Text description provided by the architects. The clients, an artist, poet and professor and her husband, a poet and administrator, purchased a row house in Windsor Terrace, Brooklyn, where they wanted to find interesting ways to bring color and light in and to create spaces for each of them to live and work and to display their extensive collection of art and books. The design brief also called for special accommodations for their two shy but inquisitive cats to be able to navigate through small and high places and escape from unexpected guests.
The layout was configured as an open, airy twenty by fifty foot by ten foot tall primary living space on the parlor floor lined on one side by a full-length bookshelf, art wall, and cat circulation and lounge space. Shelves project to create steps for the cats to climb up to a continuous open ledge where they can observe activities from a high vantage point. Trap doors allow the cats access to rooms above at either end of the house. Inset in the shelf wall is an art piece designed by the owner: a diorama of a living room concealed behind a front door painted to match the front door of the house. Other recesses house the owners’ collection of hand sculptures and a series of rubik’s cubes recovered with cloud images also designed by the owner. The surface is punctuated by blocks of Benjamin Moore’s Melon Popsicle in the shelf niches. At the center, a skylight brings light all the way past the second floor down to the level of the living space.

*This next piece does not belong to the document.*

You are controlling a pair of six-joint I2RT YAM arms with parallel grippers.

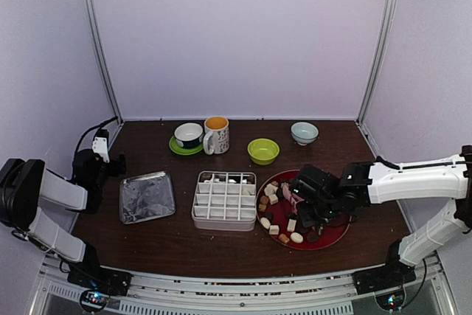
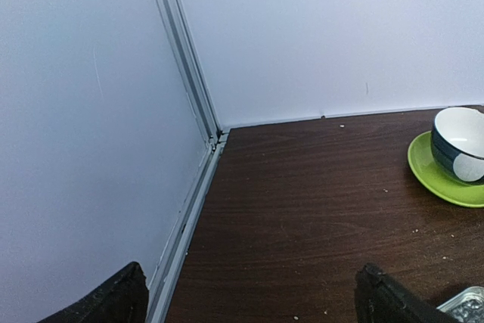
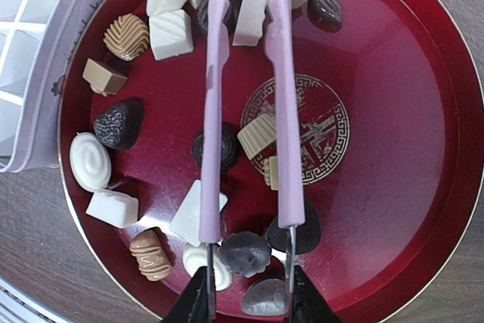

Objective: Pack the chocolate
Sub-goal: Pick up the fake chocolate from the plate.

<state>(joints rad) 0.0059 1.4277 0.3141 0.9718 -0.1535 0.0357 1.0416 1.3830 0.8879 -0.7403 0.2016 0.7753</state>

The floor is organized into four separate areas, the living room, media room, dining area, and kitchen, that pinwheel around the “functional wall” floating in the middle third of the space. The wall creates a hallway zone on one side to contain storage and access to the powder room and basement. On the other side, it defines the media room seating area and provides a place to conceal air conditioning. It also screens the kitchen in the back from the living room in the front. A two-story wall of glass at the back of the house floods the interior with light. A balcony and stairs lead down to the rear yard.
Upstairs, the studio occupies the back half of the floor. A balcony in the window wall allows the client to step outside for quick breaks from work. In the corner, she commissioned a skylit “nest” to have a concealed, elevated space to write and think. The structure is formed from dimensional lumber and wood elements recycled from the house.
Downstairs is a “cat-free zone” intended for guests. The front room is configured as a workout space. A guest suite occupies the back third of the space. A strip of windows and glass doors lead to stairs to the rear yard. Pops of color in the form of yellow-hued columns, a green bench, and melon popsicle shelf niches tie the space to the rest of the house and keep the lower level bright and inviting.
Materials in the house were recycled when possible throughout. The existing paneled wood doors, doorknobs, and hardware were reused and the pine flooring was refinished. A wood storage unit was incorporated into the shelving wall. Playful touches of color on the existing stairs, front doors, and vestibule emphasize the carved detail and silhouettes of the existing woodwork.